Vanguard Energy ETF : I’m A Buyer On Recent Energy Pullback

Energy Sector Stocks

Douglas Rissing

Main Thesis & Background

The purpose of this article is to evaluate the Vanguard Energy ETF (NYSEARCA:NYSEARCA:VDE) as an investment option at its current market price. This is a passively managed sector fund with an objective to “track the performance of a benchmark index that measures the investment return of stocks in the energy sector”.

This is my preferred way to capture Energy exposure for a long time. As readers are probably aware, it has had a very strong 2022. In fact, since my bullish article in September, VDE has pumped out a gain of almost 15% and handily beaten the S&P 500:

Fund Performance

Fund Performance (Seeking Alpha)

As we approach the new year, I have been reviewing all the funds and sectors I own to see if I should make any changes before tax season ends. With respect to VDE, I am sitting on big gains in 2022 and am reluctant to sell these holdings. In fact, I actually see merit to amplifying my position, which is why I will be keeping my rating at “buy” to wrap up December. I will explain the rationale behind this outlook in the following paragraphs.
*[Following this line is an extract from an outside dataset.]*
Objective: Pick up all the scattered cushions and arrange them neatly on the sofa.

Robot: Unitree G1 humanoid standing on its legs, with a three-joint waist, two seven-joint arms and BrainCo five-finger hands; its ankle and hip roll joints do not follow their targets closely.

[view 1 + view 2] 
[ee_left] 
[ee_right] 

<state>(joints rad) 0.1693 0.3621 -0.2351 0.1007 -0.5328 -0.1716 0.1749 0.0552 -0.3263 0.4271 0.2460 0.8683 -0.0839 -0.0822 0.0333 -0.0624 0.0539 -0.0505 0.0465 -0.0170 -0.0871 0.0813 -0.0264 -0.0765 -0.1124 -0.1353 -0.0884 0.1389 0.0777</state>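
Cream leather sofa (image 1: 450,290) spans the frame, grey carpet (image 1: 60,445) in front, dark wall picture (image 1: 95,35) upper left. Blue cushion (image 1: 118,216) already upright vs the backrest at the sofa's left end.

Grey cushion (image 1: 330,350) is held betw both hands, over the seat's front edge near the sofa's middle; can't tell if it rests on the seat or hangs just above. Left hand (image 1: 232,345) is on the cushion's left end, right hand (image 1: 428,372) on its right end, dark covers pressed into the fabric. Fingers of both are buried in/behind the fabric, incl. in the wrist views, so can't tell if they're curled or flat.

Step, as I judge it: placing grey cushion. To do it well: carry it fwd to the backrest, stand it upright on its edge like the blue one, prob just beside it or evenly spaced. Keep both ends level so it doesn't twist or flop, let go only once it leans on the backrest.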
Why Now? Energy Recently In A Pullback

It may seem a bit counter-intuitive to be buying the year’s best performing sector now. With a new year brings new possibilities and we very well may see some sector rotations (I do expect Tech to get a marked rebound). In that vein, does it really make sense to be buying Energy with so much economic uncertainty and with the potential for sector rotation with a new calendar year?

In fairness, I would not suggest investors go “all in” at these levels. If you have missed the boat on owning VDE for 2022, don’t try to make up for it by making a huge bet – that could be a recipe for disaster. But I do see some merit to owning/adding at these levels. A primary reason why is that, despite VDE having a really strong year, it is actually in short-term correction territory. While the broader market has seen some weakness, VDE’s 1-month loss is in excess of 10%:

1-Month Performance

1-Month Performance (Google Finance)

When I see drops in the 10% or 20% range I immediately get interested. This may seem a bit elementary, but these triggers for “corrections” and “bear markets” often do represent good buying opportunities. I have done well over my investing career buying at these levels regardless of the sector. They indicate a contrarian play and a general risk-off market attitude. Buying when nobody else seems to want to will often work out in this regard.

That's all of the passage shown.